*Task details:*
Report every line below that carries the word "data".

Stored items
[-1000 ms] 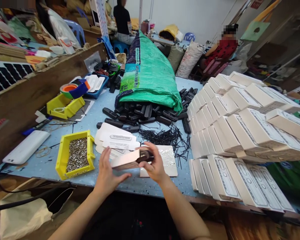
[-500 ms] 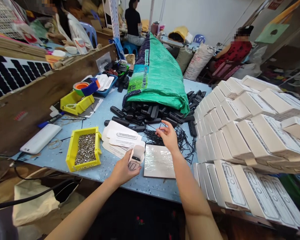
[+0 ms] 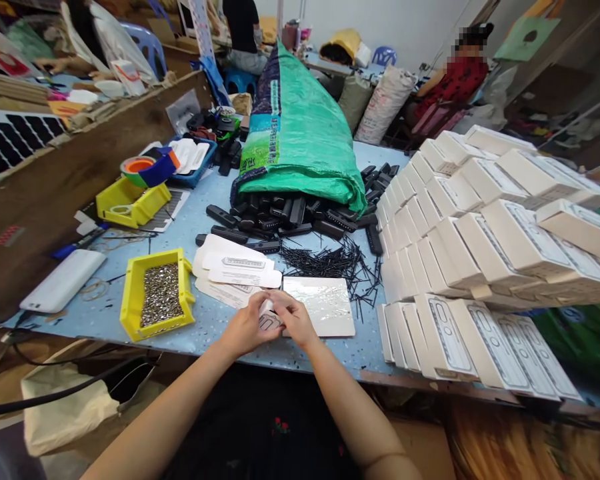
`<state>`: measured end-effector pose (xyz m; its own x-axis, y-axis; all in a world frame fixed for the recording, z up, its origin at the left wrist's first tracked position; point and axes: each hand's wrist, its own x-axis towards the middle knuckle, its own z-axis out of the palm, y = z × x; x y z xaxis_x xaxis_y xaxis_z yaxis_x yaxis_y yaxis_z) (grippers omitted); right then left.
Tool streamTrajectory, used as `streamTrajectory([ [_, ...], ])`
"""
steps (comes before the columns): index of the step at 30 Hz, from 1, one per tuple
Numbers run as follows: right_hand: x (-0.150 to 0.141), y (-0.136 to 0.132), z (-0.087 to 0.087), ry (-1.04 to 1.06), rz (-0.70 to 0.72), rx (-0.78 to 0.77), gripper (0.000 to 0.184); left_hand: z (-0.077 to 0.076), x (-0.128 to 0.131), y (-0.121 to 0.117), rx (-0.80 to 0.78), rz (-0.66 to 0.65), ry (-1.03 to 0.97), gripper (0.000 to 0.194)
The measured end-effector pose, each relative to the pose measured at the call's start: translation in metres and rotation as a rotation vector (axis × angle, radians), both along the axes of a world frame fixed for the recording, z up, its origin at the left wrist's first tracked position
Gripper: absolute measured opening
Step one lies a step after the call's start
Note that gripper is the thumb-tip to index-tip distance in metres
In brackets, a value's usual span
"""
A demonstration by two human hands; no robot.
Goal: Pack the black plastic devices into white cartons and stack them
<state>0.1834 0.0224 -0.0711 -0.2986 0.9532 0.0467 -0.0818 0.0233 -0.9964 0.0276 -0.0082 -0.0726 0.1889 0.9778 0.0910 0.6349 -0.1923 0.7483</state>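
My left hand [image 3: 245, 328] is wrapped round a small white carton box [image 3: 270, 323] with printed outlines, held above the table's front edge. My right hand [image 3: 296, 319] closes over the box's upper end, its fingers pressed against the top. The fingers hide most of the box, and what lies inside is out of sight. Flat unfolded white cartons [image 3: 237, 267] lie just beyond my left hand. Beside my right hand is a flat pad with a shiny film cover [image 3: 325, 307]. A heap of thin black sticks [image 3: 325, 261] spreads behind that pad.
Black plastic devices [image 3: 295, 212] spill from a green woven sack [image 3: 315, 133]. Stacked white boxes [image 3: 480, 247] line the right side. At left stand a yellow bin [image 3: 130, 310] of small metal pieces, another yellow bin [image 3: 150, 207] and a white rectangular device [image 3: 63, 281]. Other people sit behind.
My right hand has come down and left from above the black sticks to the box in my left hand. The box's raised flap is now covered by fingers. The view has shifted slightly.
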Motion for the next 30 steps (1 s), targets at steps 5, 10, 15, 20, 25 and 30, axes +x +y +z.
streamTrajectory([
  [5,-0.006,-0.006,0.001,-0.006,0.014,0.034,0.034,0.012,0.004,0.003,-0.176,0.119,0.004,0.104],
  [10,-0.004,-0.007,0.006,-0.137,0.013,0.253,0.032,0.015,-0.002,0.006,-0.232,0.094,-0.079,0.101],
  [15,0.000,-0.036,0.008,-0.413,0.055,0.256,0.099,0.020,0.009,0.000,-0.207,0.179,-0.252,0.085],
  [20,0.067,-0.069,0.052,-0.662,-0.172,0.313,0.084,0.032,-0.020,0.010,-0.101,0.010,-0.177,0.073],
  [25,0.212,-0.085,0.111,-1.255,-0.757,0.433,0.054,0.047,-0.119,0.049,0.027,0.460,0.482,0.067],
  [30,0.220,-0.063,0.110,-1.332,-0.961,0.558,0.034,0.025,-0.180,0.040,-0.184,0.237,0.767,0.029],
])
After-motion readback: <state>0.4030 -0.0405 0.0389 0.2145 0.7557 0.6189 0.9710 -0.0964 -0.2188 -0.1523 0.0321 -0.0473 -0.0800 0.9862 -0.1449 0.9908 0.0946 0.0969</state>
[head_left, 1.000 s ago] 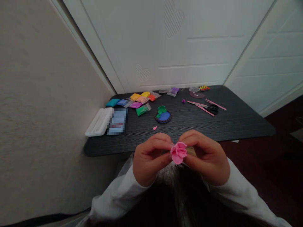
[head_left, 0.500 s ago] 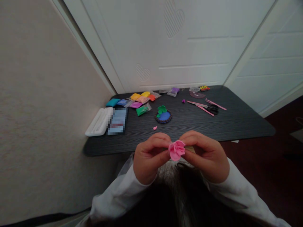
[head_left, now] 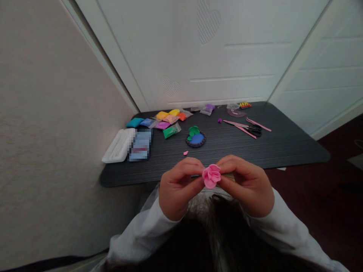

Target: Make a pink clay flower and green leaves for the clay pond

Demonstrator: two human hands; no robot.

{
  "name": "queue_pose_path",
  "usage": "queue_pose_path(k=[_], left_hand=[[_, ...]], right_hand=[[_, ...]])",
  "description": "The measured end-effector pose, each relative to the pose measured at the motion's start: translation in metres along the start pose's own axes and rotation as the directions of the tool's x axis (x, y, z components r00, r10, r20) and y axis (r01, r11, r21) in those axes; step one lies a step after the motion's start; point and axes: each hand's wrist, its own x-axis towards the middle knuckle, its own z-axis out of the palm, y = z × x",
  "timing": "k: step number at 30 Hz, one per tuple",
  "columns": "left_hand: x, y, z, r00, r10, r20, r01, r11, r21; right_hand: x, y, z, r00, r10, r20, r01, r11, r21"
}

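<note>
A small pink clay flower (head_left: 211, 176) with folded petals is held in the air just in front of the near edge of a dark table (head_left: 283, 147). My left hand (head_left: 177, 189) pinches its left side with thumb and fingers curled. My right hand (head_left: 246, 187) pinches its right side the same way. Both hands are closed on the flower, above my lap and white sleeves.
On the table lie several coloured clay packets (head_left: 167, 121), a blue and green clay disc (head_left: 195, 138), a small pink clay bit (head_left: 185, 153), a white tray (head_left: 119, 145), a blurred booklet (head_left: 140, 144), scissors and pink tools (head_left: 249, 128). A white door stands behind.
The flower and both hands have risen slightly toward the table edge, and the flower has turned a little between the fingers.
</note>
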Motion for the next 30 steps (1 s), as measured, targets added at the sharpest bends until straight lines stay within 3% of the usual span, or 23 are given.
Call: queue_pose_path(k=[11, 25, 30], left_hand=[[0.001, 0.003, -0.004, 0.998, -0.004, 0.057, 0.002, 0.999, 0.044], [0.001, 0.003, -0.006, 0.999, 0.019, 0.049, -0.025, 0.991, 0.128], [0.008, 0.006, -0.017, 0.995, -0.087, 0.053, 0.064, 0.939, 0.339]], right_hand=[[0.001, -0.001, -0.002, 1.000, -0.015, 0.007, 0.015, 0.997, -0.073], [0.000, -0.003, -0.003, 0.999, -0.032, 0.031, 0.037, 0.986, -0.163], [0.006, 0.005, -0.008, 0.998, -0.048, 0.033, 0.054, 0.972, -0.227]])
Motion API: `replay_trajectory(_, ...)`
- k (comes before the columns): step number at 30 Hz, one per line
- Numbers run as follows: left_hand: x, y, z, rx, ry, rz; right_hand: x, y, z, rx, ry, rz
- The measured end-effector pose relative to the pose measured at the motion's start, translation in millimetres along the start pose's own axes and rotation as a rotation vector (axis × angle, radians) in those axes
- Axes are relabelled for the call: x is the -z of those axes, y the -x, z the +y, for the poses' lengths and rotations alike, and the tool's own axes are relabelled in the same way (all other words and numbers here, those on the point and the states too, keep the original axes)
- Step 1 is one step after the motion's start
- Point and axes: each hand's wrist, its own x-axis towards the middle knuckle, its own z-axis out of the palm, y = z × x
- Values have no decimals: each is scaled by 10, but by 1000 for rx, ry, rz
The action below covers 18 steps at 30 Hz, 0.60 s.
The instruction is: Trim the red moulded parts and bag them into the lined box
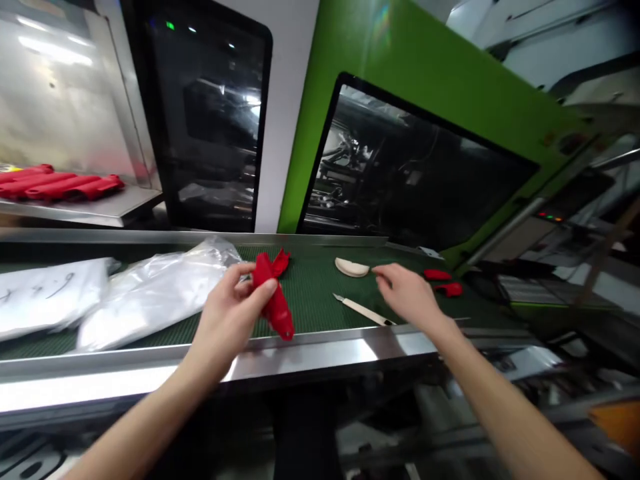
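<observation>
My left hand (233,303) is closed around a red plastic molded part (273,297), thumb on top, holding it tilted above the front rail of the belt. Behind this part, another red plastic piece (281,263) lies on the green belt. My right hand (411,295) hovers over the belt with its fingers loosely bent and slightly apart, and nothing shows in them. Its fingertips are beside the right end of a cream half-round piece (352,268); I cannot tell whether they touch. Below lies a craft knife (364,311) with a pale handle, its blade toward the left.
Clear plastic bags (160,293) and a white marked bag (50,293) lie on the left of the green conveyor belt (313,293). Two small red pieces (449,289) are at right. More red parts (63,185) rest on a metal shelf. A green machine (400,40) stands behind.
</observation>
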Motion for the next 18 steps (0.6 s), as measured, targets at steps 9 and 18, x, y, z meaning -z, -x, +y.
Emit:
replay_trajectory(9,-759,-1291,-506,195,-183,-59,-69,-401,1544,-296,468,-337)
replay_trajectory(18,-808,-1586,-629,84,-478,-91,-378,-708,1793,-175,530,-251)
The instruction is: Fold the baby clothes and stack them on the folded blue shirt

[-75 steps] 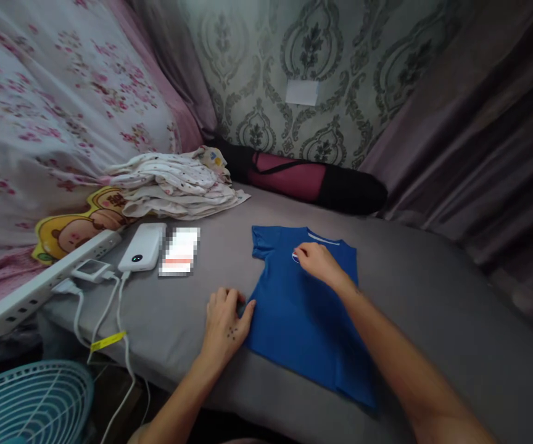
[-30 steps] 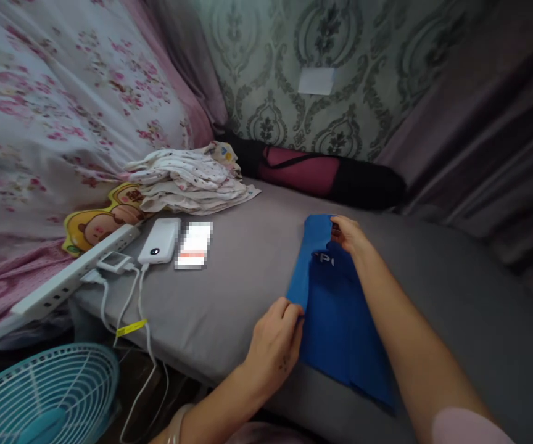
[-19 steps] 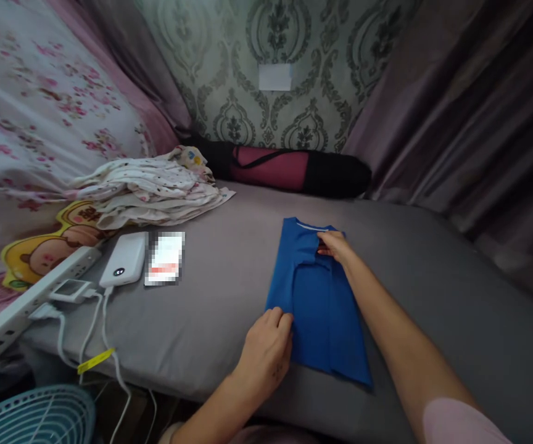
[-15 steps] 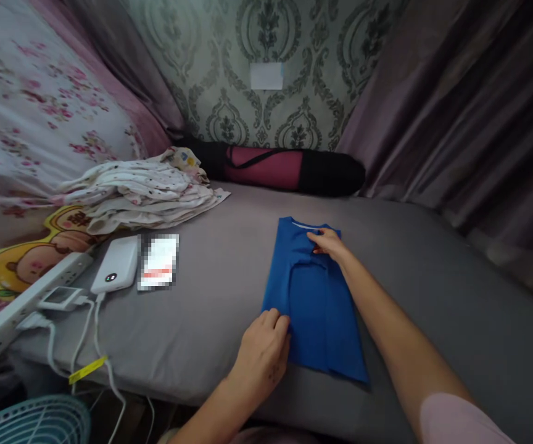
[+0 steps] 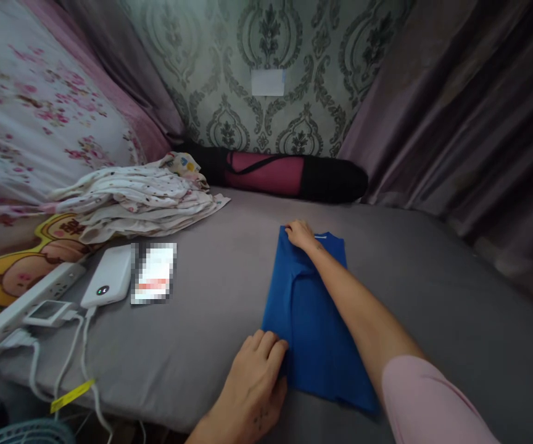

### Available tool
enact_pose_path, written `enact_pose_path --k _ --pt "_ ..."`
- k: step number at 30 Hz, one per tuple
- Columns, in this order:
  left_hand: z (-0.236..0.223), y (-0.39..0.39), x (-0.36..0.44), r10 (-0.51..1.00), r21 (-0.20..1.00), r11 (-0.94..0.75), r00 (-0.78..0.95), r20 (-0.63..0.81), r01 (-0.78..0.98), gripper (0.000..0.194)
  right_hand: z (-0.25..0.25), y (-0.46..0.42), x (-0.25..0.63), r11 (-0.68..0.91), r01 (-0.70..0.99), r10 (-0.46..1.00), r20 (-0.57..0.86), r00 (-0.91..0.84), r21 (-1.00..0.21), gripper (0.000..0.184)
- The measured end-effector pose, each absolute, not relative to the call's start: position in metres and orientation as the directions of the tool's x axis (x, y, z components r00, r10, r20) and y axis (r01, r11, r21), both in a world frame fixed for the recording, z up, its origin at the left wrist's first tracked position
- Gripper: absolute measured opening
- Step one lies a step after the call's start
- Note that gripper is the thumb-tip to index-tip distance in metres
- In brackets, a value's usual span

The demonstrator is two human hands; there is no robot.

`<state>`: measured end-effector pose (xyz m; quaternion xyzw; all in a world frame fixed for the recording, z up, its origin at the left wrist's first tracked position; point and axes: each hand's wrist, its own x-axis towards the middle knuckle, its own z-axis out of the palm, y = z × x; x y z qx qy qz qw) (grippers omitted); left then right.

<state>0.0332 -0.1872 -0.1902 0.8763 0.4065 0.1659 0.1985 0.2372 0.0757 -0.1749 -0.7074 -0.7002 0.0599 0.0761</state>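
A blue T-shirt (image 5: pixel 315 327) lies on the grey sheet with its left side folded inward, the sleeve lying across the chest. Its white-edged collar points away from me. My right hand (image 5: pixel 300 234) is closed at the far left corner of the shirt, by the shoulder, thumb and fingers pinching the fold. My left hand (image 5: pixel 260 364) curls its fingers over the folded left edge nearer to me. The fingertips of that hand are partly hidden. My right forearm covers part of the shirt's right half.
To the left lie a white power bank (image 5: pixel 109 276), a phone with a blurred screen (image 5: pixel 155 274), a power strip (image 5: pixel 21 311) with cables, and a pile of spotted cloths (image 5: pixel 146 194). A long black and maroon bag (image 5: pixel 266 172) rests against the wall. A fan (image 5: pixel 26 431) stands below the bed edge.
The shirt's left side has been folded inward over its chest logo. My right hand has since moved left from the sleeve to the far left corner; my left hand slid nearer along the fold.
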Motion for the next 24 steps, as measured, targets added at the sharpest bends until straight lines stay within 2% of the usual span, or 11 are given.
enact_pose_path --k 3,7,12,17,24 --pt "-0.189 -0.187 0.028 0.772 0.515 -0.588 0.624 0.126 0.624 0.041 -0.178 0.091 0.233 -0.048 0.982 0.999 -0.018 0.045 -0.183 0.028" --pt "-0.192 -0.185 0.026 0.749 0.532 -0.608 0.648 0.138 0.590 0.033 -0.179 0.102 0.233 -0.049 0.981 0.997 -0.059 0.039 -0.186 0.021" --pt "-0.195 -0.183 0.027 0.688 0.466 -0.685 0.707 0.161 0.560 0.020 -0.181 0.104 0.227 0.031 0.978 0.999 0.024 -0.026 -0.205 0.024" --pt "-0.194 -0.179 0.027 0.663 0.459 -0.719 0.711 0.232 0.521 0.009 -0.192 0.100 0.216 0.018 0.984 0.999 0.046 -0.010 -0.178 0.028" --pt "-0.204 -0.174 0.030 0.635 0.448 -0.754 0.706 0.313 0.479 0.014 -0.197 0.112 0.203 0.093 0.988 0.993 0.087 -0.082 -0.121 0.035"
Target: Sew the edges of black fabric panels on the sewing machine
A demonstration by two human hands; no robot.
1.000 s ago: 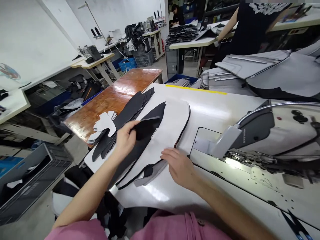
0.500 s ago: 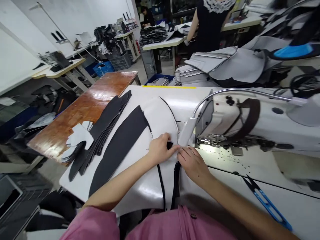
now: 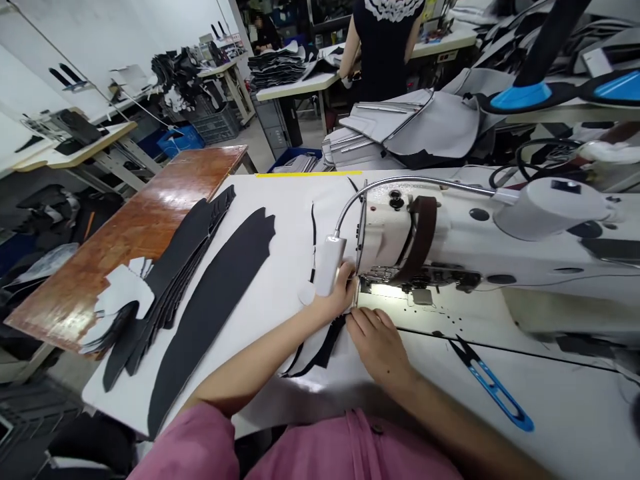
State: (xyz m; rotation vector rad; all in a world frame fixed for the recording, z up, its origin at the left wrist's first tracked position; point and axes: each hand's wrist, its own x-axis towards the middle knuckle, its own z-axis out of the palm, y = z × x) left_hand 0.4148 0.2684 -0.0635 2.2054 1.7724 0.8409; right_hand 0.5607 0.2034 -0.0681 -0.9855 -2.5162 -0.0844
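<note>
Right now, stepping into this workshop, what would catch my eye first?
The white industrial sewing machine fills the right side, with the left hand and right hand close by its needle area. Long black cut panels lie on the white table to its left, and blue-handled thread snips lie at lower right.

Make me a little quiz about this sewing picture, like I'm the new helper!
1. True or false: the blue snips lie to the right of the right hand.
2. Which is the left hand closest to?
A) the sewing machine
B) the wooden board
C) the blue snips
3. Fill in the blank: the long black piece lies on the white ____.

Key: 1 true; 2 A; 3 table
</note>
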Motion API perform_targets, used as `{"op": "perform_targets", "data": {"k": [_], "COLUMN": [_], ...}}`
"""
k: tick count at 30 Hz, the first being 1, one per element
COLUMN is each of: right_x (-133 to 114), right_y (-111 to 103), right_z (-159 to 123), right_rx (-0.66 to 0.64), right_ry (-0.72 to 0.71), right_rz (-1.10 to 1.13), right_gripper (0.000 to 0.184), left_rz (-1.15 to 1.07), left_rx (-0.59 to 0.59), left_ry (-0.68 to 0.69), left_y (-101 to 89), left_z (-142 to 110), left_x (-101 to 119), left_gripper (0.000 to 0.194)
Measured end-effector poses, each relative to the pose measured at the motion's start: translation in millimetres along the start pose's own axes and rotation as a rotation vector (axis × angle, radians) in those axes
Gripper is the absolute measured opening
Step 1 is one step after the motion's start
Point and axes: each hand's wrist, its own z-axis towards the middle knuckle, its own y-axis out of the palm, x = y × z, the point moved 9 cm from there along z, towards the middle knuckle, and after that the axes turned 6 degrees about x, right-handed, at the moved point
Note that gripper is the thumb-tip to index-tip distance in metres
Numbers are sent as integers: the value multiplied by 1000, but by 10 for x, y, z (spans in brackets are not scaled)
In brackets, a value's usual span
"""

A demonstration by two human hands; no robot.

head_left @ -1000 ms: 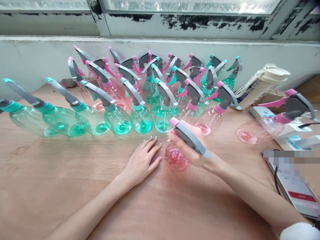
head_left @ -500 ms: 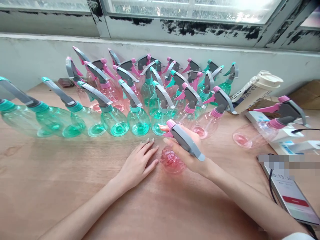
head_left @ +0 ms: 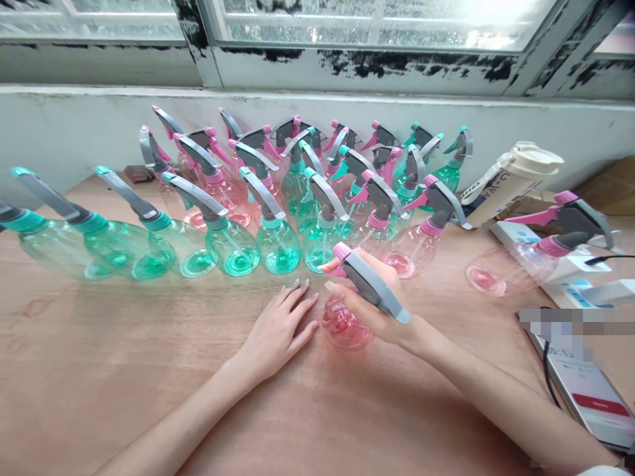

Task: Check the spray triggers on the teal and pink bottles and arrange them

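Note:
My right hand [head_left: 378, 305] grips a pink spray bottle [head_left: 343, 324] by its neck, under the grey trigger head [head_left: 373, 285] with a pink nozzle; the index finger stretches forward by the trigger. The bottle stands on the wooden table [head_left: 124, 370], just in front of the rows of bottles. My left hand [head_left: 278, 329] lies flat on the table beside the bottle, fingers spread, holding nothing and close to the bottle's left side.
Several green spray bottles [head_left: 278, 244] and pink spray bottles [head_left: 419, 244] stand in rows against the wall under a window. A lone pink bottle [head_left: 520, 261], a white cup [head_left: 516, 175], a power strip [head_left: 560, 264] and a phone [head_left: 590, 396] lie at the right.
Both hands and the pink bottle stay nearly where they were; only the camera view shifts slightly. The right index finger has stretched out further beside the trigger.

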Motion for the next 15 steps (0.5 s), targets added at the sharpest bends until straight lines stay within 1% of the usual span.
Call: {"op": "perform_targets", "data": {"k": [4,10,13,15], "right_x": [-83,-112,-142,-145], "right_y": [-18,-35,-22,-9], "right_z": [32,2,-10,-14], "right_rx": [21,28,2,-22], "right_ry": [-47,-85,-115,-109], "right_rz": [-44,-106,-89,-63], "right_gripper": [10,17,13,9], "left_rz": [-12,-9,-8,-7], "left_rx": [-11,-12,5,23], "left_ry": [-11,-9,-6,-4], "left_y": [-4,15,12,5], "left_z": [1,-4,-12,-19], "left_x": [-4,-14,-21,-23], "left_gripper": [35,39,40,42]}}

*Result of the task:*
Motion API perform_targets, used as `{"op": "perform_targets", "data": {"k": [_], "COLUMN": [_], ...}}`
Call: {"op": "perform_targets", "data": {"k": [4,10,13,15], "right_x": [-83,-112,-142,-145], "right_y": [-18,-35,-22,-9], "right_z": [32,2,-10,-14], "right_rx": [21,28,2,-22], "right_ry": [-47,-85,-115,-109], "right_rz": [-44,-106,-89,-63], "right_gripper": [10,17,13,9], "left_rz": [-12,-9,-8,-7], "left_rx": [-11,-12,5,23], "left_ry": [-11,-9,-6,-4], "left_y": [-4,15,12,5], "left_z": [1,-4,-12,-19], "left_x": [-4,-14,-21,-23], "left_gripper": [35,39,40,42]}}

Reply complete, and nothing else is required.